# Task prompt
Starting at the line containing "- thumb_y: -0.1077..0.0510" and ending at the line containing "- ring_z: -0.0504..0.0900", print every line of the material below exactly, both ends included, and stop there.

# Source data
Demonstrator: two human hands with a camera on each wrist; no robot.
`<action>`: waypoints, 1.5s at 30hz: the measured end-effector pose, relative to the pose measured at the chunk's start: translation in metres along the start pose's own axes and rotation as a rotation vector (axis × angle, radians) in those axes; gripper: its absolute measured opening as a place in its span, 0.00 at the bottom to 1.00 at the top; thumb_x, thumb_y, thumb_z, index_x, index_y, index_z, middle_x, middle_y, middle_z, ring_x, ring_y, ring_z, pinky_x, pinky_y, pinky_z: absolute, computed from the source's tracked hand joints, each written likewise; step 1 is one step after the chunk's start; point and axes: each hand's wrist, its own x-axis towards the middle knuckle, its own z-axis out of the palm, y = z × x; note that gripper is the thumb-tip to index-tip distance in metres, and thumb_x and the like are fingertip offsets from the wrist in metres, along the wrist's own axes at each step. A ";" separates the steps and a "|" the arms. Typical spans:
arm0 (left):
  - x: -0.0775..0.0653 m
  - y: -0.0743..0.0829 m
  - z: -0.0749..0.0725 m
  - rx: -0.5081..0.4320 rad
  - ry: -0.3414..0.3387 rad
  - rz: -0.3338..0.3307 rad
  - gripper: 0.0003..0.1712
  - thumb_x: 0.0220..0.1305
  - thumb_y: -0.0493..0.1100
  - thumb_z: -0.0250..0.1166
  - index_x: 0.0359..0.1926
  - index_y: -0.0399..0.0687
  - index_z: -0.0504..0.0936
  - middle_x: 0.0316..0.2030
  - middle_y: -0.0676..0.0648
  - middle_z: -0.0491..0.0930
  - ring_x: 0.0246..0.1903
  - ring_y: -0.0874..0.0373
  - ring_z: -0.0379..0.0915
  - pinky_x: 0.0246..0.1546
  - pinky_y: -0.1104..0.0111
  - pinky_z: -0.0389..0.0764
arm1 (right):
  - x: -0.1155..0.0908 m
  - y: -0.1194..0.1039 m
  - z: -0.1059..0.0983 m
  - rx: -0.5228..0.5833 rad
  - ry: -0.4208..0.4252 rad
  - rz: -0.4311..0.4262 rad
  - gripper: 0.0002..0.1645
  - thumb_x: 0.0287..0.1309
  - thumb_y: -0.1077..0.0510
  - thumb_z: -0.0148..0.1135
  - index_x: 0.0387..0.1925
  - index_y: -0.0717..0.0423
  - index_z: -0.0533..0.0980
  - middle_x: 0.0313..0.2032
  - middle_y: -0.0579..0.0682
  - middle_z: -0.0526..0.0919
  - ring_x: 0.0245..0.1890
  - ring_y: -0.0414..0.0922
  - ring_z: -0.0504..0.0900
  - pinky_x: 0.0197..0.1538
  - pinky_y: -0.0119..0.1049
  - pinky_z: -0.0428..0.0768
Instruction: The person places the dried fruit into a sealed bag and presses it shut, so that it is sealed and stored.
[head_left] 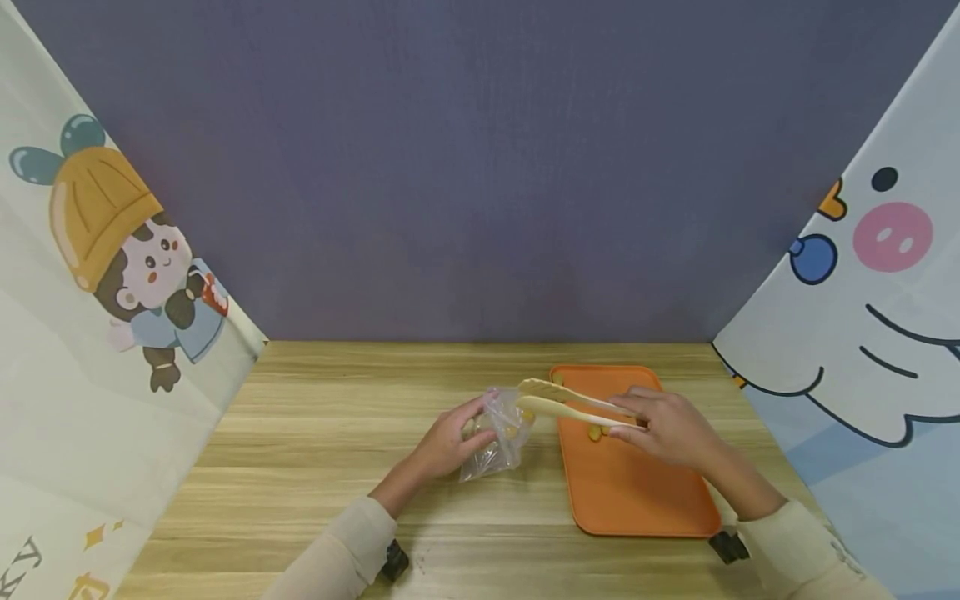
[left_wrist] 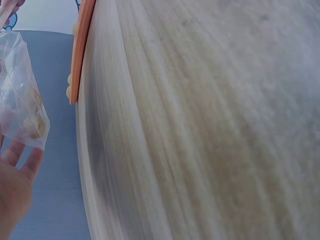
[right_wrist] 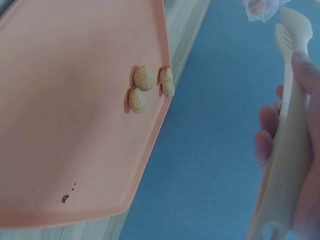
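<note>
My left hand [head_left: 444, 442] holds a clear plastic bag [head_left: 491, 454] above the table, left of the orange tray [head_left: 637, 496]. Several yellowish-brown pieces show through the bag, some low down in the left wrist view. Cream-coloured tongs [head_left: 570, 410] are gripped in my right hand [head_left: 675, 427], over the tray's far half. Their tips overlap the bag's upper right side, with one yellow piece [head_left: 528, 415] just below them. On the tray lie two round, tan pieces [right_wrist: 143, 78] side by side, and a peanut in its shell [right_wrist: 166, 82] close to the rim.
The wooden tabletop [head_left: 322, 467] extends left of the tray. A dark grey-blue partition [head_left: 480, 183] stands along its back edge. Printed white cloths hang at the left and right sides. Small dark specks [right_wrist: 65, 198] mark the tray near one corner.
</note>
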 end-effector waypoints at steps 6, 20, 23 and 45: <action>-0.001 0.000 0.000 0.001 0.001 -0.013 0.37 0.71 0.49 0.65 0.77 0.54 0.64 0.66 0.43 0.77 0.63 0.47 0.78 0.64 0.49 0.79 | -0.004 0.002 -0.003 -0.018 -0.021 0.049 0.23 0.52 0.49 0.77 0.50 0.51 0.86 0.28 0.34 0.74 0.20 0.25 0.58 0.24 0.23 0.62; -0.002 -0.001 -0.001 0.021 -0.012 -0.027 0.37 0.72 0.51 0.64 0.78 0.55 0.62 0.70 0.44 0.73 0.65 0.45 0.75 0.64 0.48 0.78 | -0.022 0.011 -0.008 -0.046 -0.037 0.106 0.24 0.54 0.48 0.76 0.51 0.53 0.86 0.26 0.32 0.70 0.20 0.25 0.57 0.24 0.25 0.62; -0.002 -0.001 -0.001 0.020 -0.012 -0.030 0.37 0.72 0.50 0.64 0.78 0.55 0.62 0.70 0.43 0.73 0.65 0.44 0.75 0.64 0.48 0.78 | -0.027 0.015 -0.006 -0.041 -0.039 0.106 0.24 0.54 0.49 0.76 0.52 0.53 0.85 0.28 0.33 0.73 0.20 0.25 0.57 0.24 0.24 0.61; -0.003 -0.002 -0.002 0.016 -0.014 -0.012 0.37 0.72 0.50 0.64 0.78 0.55 0.63 0.71 0.43 0.72 0.66 0.44 0.75 0.65 0.48 0.78 | -0.063 0.046 -0.003 -0.106 0.007 0.083 0.23 0.47 0.51 0.80 0.46 0.54 0.87 0.31 0.41 0.83 0.21 0.23 0.61 0.24 0.25 0.63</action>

# Solution for this exercise
  - thumb_y: -0.1077..0.0510
  - thumb_z: -0.0148..0.1135
  - index_x: 0.0387..0.1925
  - index_y: -0.0717..0.0423
  - index_z: -0.0533..0.0980
  - middle_x: 0.0313..0.2032
  - middle_y: -0.0579..0.0682
  - middle_z: -0.0526..0.0919
  - ring_x: 0.0245..0.1890
  - ring_y: -0.0414..0.0922
  - ring_z: -0.0504..0.0900

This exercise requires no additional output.